One of my colleagues gleefully told me that Secretary of Defense Donald Rumsfeld flinched and looked back at the band as if someone had farted in his office.
Twenty years later, every time we play a march with a stinger in the last bar, I hear some of my colleagues—most of whom were not at the retirement ceremony—say “Jaaaaay…” as a warning. Thanks to my traumatic moment, I have never played the last note of any march because I pull the horn off my face to avoid a second occurrence.
When in doubt, leave it out!
Failure in the art of writing is a very different beast. We fail every time we sit down and start typing, and with a far greater frequency than one glorious wrongly placed note. Thankfully, the backspace key performs its miracles every time we need it, and no reader is the wiser to our errors. I’m sure this draft has been backspaced at least forty times during the drafting phase. Technically, it is a failure, but not a Secretary Rumsfeld-grimacing failure.
Writing provides us with the free opportunity to fail every time we craft. There are countless stages of the writing process where a failure is corrected by the author, the critique partner, the editor, the proofreader, the publisher, and hopefully more, all before the reader. It takes a lot to get your failure published… but it happens.

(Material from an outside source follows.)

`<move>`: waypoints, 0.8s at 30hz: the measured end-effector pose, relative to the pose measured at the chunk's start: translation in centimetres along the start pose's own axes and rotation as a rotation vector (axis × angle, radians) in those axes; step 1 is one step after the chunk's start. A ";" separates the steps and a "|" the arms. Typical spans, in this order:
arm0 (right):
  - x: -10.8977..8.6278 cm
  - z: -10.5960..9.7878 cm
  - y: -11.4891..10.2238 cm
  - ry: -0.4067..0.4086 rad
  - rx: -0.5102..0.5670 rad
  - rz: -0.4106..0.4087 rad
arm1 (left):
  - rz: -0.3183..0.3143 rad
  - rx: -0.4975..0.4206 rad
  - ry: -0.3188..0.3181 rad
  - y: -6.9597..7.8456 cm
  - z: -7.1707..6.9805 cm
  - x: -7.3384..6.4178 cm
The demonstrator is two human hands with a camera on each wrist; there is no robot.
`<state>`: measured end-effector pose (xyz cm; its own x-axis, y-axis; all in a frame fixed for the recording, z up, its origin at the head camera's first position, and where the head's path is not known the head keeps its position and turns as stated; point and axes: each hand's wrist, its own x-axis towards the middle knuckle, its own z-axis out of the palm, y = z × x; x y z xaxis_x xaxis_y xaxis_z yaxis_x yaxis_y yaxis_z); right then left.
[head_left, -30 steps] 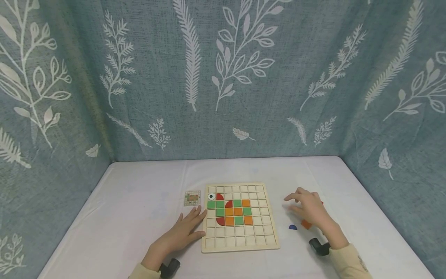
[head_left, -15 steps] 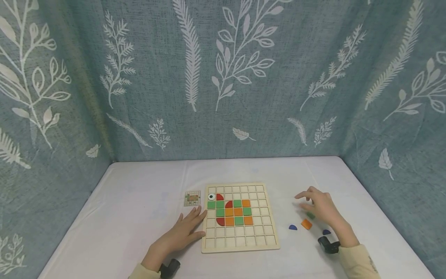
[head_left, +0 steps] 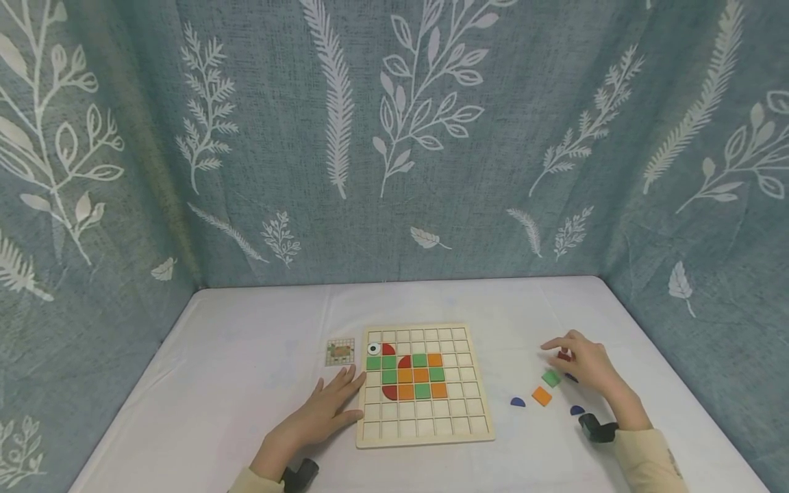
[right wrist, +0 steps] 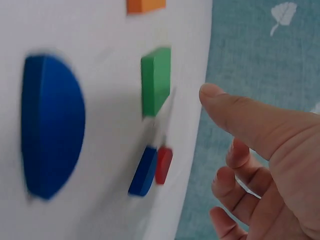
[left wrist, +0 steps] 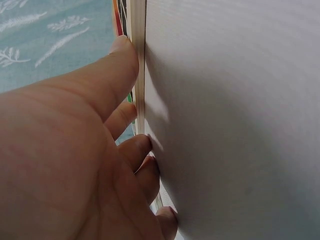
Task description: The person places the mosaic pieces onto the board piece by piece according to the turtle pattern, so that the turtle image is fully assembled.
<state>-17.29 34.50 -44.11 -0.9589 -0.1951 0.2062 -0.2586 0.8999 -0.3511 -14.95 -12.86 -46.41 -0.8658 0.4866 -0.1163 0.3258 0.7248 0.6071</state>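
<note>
Plainly, the left hand (head_left: pixel 325 409) met the board (head_left: pixel 425 427) while the right hand (head_left: pixel 588 368) hung over loose pieces

The left hand, fingers outstretched and gripping nothing, touched the board's edge around nine o'clock. Just beside that edge, toward ten o'clock, lay a picture card (head_left: pixel 340 351). Past three o'clock, a strip of white tablecloth (head_left: pixel 246 329) separated the board from the loose pieces. Among these, an orange square (head_left: pixel 542 396) had a green square (head_left: pixel 551 378) near it at one o'clock, one blue half-disc (head_left: pixel 518 402) at nine and another blue half-disc (head_left: pixel 577 410) at four. The right hand, its grip released, held thumb and fingertips apart above the cloth, with a red piece (right wrist: pixel 164 165) and a third blue piece (right wrist: pixel 143 171) beneath. Coloured tiles (head_left: pixel 421 375) sat on the board from ten o'clock to its centre. A leaf-printed blue-green curtain (head_left: pixel 265 150) rose beyond the table's twelve o'clock edge and along both sides.
</note>
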 end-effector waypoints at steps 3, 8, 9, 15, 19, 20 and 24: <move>-0.1 -0.1 0.7 -0.025 0.004 0.026 | 0.001 -0.001 0.002 0.0 0.0 0.0; -0.2 -0.2 1.9 -0.057 0.026 0.068 | 0.004 0.004 -0.002 0.0 0.0 0.0; -0.2 -0.1 2.2 -0.062 0.030 0.079 | 0.006 0.003 -0.002 0.0 0.0 0.0; -0.4 -0.2 3.4 -0.113 0.041 0.135 | 0.018 -0.005 -0.007 0.1 -0.2 -0.1; -0.5 -0.4 3.8 -0.125 0.047 0.132 | 0.016 -0.008 -0.008 0.2 -0.2 -0.1; -0.5 -0.4 3.9 -0.126 0.047 0.125 | 0.016 -0.008 -0.008 0.2 -0.2 -0.1; -0.5 -0.4 4.2 -0.138 0.055 0.112 | 0.015 -0.005 -0.008 0.1 -0.2 -0.1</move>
<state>-17.89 38.56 -45.31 -0.9880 -0.1502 0.0370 -0.1519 0.8971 -0.4149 -14.89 -12.91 -46.21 -0.8578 0.5013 -0.1137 0.3367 0.7151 0.6125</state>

Like that time my spirit animal Toby Ziegler from The West Wing found a typo in the Constitution of the United States. It was a comma that changed the meaning of the Takings Clause (Season 7, Episode 21). Whoo boy, our democracy is in trouble now, amirite?
When you audition for my band or orchestra, or I hear you perform anything, anywhere, I don’t care if you make a mistake. It’s unfortunate, and it happens. What I care about is how you recover. I don’t even need a “my bad” from you. I know it, you know it, we all know it. What matters is the note directly after your mistake. If you can bounce back from an epic faff of any kind, mad respect. That’s ownership and resiliency.

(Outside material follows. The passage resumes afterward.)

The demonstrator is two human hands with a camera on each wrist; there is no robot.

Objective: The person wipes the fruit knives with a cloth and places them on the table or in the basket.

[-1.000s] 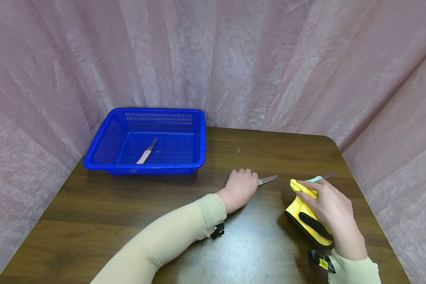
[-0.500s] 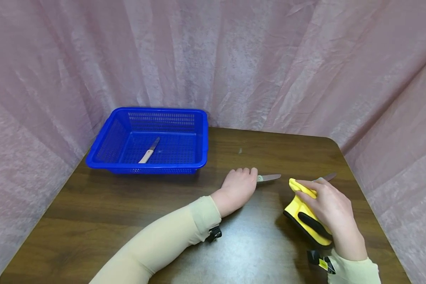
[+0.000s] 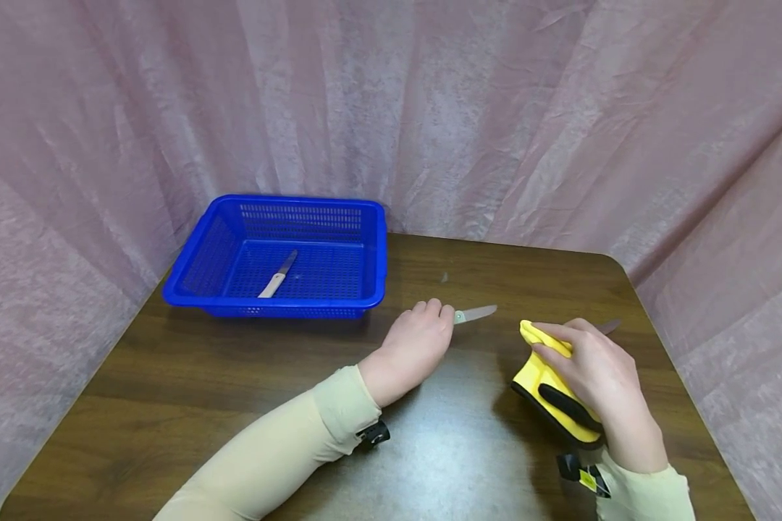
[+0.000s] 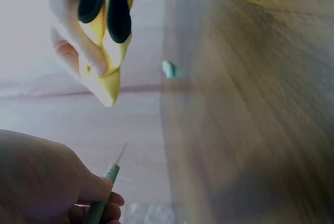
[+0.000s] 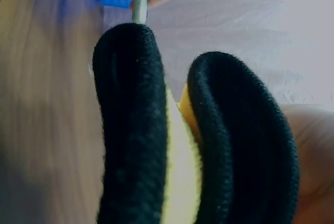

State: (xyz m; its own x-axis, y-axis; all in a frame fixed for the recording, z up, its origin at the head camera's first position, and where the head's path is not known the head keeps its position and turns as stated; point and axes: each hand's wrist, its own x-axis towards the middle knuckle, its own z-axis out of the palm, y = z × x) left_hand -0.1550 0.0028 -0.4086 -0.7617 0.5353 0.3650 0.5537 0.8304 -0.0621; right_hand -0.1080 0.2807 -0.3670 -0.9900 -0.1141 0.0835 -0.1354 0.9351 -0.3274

If your mistake turns you into a pile of goo, A) It better be colossal, like everyone’s gonna die kind of bad, so you have to sit there and think about what you did, or B) that’s your sign to go do something else and never speak of it again.
Loud and proud, strong and wrong.
Colossal mistakes come from colossal effort. Slamming into the wall like Wile E. Coyote means you were going at top speed. That’s bravery and confidence in your effort. Mistakes are less common than doing something correctly, so everything else around it probably rocks. I love to reward that as well.

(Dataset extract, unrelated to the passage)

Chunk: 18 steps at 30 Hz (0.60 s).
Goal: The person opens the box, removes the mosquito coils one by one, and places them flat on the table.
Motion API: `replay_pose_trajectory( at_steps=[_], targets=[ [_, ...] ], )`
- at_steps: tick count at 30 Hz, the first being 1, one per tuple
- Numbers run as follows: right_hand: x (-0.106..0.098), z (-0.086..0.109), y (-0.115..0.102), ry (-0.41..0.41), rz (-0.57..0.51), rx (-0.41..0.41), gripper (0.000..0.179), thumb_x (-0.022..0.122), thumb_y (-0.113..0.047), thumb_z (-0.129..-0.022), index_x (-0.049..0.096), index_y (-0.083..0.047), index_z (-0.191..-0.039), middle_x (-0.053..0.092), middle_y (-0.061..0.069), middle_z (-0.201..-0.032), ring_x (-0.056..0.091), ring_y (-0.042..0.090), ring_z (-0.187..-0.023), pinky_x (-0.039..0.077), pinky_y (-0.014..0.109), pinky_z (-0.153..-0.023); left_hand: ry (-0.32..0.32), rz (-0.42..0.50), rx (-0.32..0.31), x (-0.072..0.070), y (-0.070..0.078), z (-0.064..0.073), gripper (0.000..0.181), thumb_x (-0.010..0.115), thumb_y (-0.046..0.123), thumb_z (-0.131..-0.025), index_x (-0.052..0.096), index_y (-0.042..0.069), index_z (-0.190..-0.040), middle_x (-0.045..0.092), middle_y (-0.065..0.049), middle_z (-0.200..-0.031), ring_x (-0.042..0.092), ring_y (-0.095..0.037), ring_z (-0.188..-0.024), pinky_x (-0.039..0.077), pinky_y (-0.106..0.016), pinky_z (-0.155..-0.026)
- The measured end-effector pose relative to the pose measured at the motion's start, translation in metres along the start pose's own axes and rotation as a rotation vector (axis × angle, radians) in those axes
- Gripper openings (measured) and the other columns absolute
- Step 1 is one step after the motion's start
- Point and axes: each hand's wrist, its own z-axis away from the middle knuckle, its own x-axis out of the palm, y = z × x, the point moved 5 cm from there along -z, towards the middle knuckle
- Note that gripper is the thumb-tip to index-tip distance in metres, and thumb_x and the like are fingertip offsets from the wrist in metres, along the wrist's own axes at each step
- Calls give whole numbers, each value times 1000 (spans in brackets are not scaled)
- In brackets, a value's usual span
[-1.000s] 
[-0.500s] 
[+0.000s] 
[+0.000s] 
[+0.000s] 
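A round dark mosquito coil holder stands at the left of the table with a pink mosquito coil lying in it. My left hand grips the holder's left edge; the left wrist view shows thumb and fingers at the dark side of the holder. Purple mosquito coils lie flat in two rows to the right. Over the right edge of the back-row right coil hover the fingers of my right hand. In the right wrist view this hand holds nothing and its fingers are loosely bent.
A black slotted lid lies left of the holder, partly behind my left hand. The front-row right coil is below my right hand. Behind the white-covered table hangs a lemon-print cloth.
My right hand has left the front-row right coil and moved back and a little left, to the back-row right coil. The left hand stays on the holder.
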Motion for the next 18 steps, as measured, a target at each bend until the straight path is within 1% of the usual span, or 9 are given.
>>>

I found a passage from Mrs Death Misses Death by Salena Godden that captures the brave mindset of the writer. I believe it applies to all aspects of life.
Own your rejections and own your failures; they are an excellent wall to smash and to kick against.
Almost every day, I begin my morning writing sessions with a social media post acknowledging and encouraging my fellow #5amWritersClub members. There are some normal people out there who can sleep past 6 a.m., so intentionally waking prior to that to actually craft words is worthy of praise. It’s never about word counts or meeting goals, as nice as those achievements are. It’s about showing up.
I define failure as not showing up! If your butt is in the seat, you win. If you stare at the screen and don’t type a word but ponder the possibilities of your story, you win. Every time you click “Save,” you win. Every time you write those magical two words, “The End,” you win!
If you generate a failure along the way, own it. We’ve all been there and recognize the discomfort. If you don’t make any mistakes, you’re either not trying hard enough or are not human.
Now rub some dirt on your injury and get back in there! The game’s not over yet.
Write on!
I seem to recall a certain band commander as part of a new person's initiation into the band would withhold his cue for the final note of march during that person's first rehearsal. Hardy har, har, har.